▸ **Task**: Would you transcribe the whole listing exactly, minus its pictures?

____

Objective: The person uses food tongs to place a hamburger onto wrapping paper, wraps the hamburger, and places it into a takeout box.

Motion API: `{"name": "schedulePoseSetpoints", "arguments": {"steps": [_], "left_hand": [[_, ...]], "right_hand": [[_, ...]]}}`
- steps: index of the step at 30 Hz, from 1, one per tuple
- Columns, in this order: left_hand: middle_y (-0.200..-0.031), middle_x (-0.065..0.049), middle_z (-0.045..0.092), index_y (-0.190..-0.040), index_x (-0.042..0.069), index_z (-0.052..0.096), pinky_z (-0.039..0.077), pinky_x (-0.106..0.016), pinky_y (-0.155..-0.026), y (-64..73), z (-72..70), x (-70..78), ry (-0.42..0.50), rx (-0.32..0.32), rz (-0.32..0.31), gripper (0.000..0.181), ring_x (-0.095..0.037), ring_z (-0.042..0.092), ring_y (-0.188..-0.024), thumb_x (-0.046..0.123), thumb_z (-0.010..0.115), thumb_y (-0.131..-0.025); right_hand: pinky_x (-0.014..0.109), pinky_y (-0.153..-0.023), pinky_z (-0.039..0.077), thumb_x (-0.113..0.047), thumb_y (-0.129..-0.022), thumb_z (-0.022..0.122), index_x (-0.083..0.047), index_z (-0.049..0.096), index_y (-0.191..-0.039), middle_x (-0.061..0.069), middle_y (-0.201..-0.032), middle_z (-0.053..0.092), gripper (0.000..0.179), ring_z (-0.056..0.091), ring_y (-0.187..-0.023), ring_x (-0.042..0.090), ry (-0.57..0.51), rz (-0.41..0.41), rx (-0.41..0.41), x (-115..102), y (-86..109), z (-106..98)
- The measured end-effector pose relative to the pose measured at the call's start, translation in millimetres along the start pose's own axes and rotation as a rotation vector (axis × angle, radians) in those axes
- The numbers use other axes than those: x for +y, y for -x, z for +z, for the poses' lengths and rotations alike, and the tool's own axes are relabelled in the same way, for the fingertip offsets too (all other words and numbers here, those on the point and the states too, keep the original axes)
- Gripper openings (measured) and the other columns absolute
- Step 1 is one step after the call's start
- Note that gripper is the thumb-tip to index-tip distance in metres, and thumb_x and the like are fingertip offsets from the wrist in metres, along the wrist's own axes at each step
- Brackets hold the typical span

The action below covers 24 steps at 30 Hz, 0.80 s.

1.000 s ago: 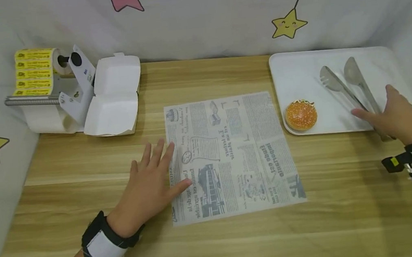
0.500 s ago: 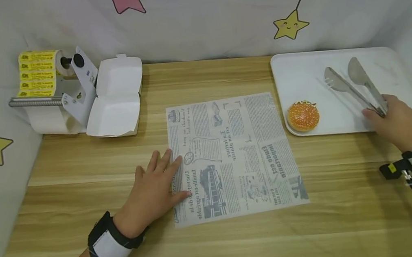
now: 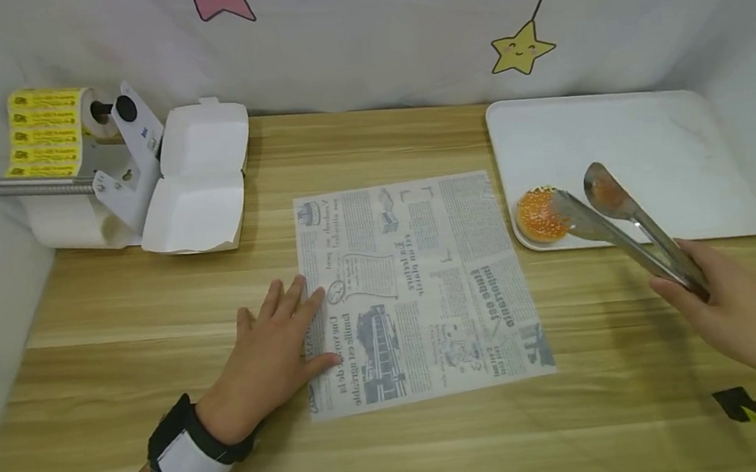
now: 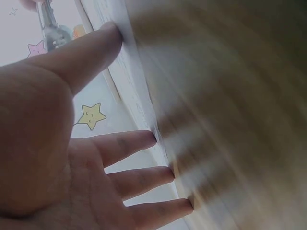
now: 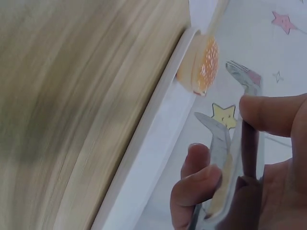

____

▸ **Task result**:
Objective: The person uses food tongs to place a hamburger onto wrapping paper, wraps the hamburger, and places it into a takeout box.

Motion API: `{"name": "schedulePoseSetpoints", "arguments": {"steps": [_], "left_hand": [[_, ...]], "right_hand": [[_, ...]]}}`
- steps: index of the step at 30 Hz, from 1, one per tuple
- Columns, in this order: left_hand: middle_y (-0.200..-0.031), middle_x (-0.065..0.049), middle_z (-0.045..0.092), index_y (-0.190..-0.040), index_x (-0.042..0.069), index_z (-0.052..0.096), pinky_z (-0.039..0.077), pinky_x (-0.106..0.016), pinky_y (-0.155..-0.026), y (-64..73), z (-72..70), x (-70..78), ry (-0.42..0.50), rx (-0.32..0.32), rz (-0.32..0.31), gripper (0.000..0.181), ring_x (-0.095..0.037), ring_z (-0.042..0.092), ring_y (-0.188..-0.024), thumb_x (-0.046..0.123), thumb_z (-0.010..0.115), thumb_y (-0.131..-0.025); right_hand: pinky_x (-0.014..0.109), pinky_y (-0.153..-0.023), pinky_z (-0.039..0.077), thumb_x (-0.113..0.047), thumb_y (-0.129..-0.022), thumb_z (-0.022..0.122), index_x (-0.083..0.047), index_z (-0.049..0.096), index_y (-0.191..-0.039), middle_x (-0.061..0.069), middle_y (-0.201..-0.032), middle_z (-0.053..0.092), gripper (0.000..0.179), ring_z (-0.056..0.091), ring_y (-0.187..-0.023), ring_x (-0.042..0.090), ry (-0.57..0.51), rz (-0.41..0.41), rx (-0.41..0.41), x (-115..102), y (-86..109), z (-106..98)
- The measured end-effector pose relative to the pose measured at the call's start, translation in millimetres along the start pose's own axes and rotation as a rotation vector (axis × angle, radians) in those axes
- The numbers use other axes than those: x for +y, y for -x, z for +z, for the poses' lengths and rotations alike, and the tool's own axes are relabelled in the same way, for the fingertip offsets too (all other words and numbers here, those on the point and the states too, keep the original axes)
- Gripper openings (measured) and the other columns absolute
- Step 1 is one step after the call's start
- Note that gripper is the thumb-tip to index-tip distance in metres, and thumb_x and the like are fingertip offsets from the wrist in metres, along the wrist's own axes at each step
- Brackets hold the typical span

The action below covers 24 steps at 30 Hz, 0.80 s.

1.000 s ago: 
0.500 s ago: 
now: 
now: 
now: 

This finishes the answer to the exercise.